Menurut Direktur Center of Economic and Law Studies (Celios) Bhima Yudhistira pembengkakan nilai proyek kereta cepat seharusnya menjadi tanggungjawab pihak konsorsium dan kreditur. Sesuai porsi kepemilikan saham, Konsorsium Indonesia akan menanggung 60% pembengkakan, sedangkan China menanggung 40%.

“Sebenarnya yang harus digugat tanggung jawab cost overrun itu ada pada kreditur dan konsorsium. Jadi masalah negosiasi bunga kan, satu bunganya mahal yang kedua ada agunan dari APBN dan itu yang jelas membuat beban fiskal semakin berat,” tuturnya kepada Bloomberg Technoz.

Seperti diketahui, pengerjaan proyek Kereta Cepat Jakarta-Bandung berada di bawah tanggung jawab PT Kereta Cepat Indonesia China (KCIC). KCIC merupakan perusahaan patungan antara konsorsium BUMN, PT Pilar Sinergi BUMN Indonesia (PSBI) dan konsorsium perusahaan perkeretaapian China, Beijing Yawan HSR Co.Ltd dengan skema business to business (B2B). 

Konsorsium BUMN yang terlibat dalam pembangunan Kereta Cepat Jakarta-Bandung yakni PT Wijaya Karya (Persero) Tbk, PT Perkebunan Nusantara III (Persero) atau PTPN, PT Jasa Marga (Persero) Tbk, dan PT KAI (Persero). Adapun KAI ditunjuk sebagai pemimpin konsorsium BUMN.

Pemerintah bisa membantu kekurangan dana ini dengan APBN melalui skeman penyertaan Modal Negara (PMN). Hal ini tertuang dalam Peraturan Presiden (Perpres) Nomor 93 Tahun 2021 yang merupakan perubahan atas Perpres Nomor 107 Tahun 2015, tentang Percepatan Penyelenggaraan Prasarana dan Sarana Kereta Cepat Jakarta Bandung. Dalam Pasal 4 Perpres Nomor 93 Tahun 2021, Presiden RI Joko Widodo memberikan perizinan penggunaan dana APBN untuk membiayai Kereta Cepat Jakarta Bandung.

Proyek kereta modern ini sudah dimulai sejak tahun 2016 yang mulanya ditargetkan rampung pada 2019, namun beberapa hambatan membuat targetnya mundur ke 2023.

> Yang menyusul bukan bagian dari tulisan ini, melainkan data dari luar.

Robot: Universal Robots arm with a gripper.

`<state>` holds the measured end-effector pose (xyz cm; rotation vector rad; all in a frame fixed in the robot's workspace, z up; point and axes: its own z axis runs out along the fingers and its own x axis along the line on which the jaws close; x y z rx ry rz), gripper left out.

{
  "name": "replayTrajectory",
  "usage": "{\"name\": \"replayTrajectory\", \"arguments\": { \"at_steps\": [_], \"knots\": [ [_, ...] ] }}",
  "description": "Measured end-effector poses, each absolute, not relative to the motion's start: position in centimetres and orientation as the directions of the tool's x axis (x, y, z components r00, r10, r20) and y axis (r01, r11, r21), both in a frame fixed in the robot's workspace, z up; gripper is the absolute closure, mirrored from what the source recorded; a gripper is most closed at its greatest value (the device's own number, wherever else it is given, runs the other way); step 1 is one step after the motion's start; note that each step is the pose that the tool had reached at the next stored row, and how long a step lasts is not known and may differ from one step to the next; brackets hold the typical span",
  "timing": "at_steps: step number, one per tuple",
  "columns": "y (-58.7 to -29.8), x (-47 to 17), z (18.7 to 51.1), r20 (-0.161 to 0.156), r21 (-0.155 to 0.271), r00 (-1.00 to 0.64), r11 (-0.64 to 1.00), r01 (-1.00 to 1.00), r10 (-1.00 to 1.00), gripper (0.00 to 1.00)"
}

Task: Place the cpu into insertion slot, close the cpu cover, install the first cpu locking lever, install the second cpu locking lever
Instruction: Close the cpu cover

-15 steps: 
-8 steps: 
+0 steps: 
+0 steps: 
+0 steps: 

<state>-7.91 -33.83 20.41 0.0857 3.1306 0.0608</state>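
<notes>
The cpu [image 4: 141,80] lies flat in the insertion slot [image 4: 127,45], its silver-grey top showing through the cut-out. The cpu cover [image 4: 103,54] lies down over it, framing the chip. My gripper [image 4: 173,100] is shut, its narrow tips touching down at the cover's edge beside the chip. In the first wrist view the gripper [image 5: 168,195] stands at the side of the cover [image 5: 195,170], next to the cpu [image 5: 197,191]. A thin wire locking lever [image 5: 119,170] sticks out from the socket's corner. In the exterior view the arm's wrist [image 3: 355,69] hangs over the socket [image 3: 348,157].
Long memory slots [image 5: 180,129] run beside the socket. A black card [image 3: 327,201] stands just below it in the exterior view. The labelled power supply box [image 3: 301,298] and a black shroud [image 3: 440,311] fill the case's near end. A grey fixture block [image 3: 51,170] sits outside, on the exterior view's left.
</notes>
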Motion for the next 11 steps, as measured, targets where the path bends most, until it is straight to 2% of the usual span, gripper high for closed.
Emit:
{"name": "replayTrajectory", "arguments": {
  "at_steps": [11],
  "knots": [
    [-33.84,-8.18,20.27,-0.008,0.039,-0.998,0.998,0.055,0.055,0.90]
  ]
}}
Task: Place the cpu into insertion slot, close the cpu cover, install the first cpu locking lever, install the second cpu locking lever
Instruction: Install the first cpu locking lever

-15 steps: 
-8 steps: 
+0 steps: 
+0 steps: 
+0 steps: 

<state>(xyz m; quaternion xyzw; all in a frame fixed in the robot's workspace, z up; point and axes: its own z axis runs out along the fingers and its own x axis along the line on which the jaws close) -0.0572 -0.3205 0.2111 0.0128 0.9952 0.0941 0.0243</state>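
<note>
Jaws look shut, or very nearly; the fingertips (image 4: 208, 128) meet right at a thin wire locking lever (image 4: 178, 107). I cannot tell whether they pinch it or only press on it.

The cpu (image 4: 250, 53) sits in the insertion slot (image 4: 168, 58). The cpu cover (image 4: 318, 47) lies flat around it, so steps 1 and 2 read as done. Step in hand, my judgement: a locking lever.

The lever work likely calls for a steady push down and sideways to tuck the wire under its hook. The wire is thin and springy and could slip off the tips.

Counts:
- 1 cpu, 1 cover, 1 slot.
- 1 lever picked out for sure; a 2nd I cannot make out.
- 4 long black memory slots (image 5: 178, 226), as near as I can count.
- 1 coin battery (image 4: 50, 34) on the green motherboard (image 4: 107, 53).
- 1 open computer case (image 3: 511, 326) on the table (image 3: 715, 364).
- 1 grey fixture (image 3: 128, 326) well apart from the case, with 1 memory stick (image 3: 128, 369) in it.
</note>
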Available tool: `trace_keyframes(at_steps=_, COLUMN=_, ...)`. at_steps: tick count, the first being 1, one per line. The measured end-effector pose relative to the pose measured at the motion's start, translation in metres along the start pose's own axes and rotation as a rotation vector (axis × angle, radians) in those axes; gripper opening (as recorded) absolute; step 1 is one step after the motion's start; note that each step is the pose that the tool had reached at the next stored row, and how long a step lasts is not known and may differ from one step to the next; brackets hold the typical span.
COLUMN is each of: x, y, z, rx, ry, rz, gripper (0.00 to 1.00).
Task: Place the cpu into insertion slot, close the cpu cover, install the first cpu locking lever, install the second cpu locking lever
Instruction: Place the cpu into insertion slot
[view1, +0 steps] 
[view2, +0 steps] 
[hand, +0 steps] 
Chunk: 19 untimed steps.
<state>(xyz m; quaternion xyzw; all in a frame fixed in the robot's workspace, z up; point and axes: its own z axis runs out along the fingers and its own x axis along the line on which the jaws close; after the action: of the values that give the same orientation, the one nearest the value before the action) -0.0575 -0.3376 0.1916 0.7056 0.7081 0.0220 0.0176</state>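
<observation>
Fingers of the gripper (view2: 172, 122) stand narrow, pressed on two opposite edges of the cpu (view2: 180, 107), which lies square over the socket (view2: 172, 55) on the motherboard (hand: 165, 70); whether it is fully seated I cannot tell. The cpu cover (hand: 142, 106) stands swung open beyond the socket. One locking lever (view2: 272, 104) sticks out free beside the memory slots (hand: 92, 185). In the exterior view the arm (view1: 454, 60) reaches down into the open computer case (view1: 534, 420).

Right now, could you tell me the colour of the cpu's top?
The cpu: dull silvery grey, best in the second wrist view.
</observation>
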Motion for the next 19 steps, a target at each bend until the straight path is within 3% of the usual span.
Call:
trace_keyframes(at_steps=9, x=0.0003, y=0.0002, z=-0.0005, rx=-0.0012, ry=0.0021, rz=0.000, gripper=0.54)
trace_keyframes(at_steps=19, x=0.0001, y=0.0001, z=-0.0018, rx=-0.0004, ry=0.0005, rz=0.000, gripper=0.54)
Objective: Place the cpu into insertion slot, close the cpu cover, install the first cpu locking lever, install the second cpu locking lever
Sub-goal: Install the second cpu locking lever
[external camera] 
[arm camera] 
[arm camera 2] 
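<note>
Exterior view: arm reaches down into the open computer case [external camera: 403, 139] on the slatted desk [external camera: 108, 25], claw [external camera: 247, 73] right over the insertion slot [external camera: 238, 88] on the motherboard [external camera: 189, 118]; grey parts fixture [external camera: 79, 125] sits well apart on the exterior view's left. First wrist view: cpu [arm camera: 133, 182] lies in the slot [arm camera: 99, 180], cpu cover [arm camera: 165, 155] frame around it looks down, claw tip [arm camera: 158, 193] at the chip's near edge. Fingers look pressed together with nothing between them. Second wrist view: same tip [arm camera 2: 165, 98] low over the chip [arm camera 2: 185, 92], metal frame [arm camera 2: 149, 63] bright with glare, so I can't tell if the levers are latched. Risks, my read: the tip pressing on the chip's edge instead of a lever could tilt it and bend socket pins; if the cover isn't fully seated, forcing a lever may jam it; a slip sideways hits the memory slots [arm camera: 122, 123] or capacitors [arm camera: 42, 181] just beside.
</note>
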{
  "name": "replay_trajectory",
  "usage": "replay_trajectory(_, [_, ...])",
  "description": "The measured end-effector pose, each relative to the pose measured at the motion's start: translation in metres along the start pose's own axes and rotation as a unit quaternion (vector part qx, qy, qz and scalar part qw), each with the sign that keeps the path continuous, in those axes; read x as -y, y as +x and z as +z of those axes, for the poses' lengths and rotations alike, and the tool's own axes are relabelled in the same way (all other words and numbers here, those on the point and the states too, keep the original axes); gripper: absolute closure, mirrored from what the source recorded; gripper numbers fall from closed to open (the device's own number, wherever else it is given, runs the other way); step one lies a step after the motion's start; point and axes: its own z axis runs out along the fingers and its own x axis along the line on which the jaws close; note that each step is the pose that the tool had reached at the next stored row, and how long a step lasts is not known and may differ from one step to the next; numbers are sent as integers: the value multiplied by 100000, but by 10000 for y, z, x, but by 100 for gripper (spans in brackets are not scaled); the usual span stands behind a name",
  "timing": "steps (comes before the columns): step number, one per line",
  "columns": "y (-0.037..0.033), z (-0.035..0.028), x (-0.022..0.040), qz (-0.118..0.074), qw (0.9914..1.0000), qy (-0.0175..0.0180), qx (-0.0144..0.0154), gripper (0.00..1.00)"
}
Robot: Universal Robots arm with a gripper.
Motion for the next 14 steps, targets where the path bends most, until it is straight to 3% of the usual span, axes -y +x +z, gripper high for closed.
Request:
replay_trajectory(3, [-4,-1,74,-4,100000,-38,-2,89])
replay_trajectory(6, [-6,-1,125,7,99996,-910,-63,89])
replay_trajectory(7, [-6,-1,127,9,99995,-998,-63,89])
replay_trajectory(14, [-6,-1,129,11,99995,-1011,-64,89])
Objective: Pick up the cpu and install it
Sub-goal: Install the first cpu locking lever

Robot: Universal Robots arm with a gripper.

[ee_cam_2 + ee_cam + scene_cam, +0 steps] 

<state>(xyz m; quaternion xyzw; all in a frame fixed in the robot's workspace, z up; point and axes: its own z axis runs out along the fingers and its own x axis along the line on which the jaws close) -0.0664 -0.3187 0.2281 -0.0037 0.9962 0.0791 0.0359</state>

Mulanya proyek ini direncanakan memakan biaya US$ 6,07 miliar atau sekitar Rp 86,5 triliun, tetapi perhitungan terakhir diperkirakan menjadi sekitar US$8 miliar. Artinya naik sekitar US$1,9 miliar atau setara Rp 27,09 triliun. Adapun total pinjaman yang dinegosiasikan Indonesia ke China Development Bank (CDB) sebesar US$560 juta atau Rp8,3 triliun.